December 2013
I studied my battered copy of Wainwright. I admired his certainty and steadfastness; so unlike the woolly thinking of life today. 'High Raise is often wrongly referred to as High White Stones. High Raise is the name of the fell, High White Stones the name of a small area of grey boulders which includes the summit.' What a man! Doesn't he take you back to being a naughty, ignorant schoolchild. Since retiring to the Lakes, I had promised myself a decent walk at least once a week, all year round. It was frosty and cold, but luckily, no snow yet.

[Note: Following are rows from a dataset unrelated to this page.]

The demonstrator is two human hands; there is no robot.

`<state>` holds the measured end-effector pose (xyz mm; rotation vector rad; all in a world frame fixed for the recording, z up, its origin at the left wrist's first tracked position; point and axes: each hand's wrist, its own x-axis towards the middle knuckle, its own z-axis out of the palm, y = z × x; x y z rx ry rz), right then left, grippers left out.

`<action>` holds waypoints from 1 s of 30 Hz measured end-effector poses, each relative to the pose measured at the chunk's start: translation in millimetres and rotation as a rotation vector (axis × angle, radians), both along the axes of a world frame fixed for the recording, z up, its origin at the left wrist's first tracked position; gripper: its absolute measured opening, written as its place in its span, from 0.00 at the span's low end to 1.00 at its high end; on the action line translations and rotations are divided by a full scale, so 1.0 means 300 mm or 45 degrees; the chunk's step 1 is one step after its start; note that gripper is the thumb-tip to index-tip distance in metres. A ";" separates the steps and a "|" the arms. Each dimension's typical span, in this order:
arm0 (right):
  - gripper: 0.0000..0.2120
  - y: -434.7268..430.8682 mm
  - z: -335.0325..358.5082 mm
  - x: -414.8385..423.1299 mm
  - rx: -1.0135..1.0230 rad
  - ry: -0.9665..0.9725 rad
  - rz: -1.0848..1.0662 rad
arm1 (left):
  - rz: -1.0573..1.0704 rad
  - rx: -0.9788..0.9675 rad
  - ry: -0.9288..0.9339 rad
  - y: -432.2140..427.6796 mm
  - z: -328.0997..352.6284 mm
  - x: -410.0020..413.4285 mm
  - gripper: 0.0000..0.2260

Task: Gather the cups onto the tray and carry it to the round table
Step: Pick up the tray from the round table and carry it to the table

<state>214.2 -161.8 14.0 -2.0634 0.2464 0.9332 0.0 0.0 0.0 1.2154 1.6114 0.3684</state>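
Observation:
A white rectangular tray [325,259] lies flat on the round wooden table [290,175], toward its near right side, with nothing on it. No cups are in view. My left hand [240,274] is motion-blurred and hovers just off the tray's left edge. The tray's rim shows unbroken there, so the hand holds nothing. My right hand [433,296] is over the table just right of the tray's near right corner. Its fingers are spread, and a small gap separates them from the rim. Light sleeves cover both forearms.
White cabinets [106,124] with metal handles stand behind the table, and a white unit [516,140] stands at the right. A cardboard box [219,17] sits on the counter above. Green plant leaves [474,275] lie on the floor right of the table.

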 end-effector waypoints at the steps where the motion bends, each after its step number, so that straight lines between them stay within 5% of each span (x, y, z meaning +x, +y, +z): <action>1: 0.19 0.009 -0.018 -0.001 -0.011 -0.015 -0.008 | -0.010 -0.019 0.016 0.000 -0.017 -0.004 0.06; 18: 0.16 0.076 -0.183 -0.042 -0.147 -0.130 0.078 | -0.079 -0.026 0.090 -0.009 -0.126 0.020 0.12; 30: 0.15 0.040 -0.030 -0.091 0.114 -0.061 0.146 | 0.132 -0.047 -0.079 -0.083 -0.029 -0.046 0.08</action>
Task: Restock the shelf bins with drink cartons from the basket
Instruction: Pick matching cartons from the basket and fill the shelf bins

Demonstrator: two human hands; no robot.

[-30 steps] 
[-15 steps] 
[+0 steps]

I liked being alone, especially when walking. I can't bear that pointless chatter that inevitably occurs when accompanied. Who would want to talk about the price of fish when surrounded by Mother Nature in all her glory? I suppose I'm not over keen on conversation because of the inevitability of probing into one's past. Folk are nosy by nature. That was the major reason for me to cut ties with everyone in the past and move myself here. I have a delightful, secluded cottage and I don't talk to anyone unless I have to.
I negotiated the stony path with ease. I've had a lot of practice during the last two years. I stopped periodically to take in the rocky skyline. Before I knew it, I had ascended the 2,500 feet to High White Stones. I added a stone to the big cairn and surveyed the magnificent panorama. As often happens, another image intrudes. I am my ten year old self in our top floor high rise flat. My mother jumps. I rush over, too late to save her and watch her dressing gown billow around her . . . a totally inadequate parachute.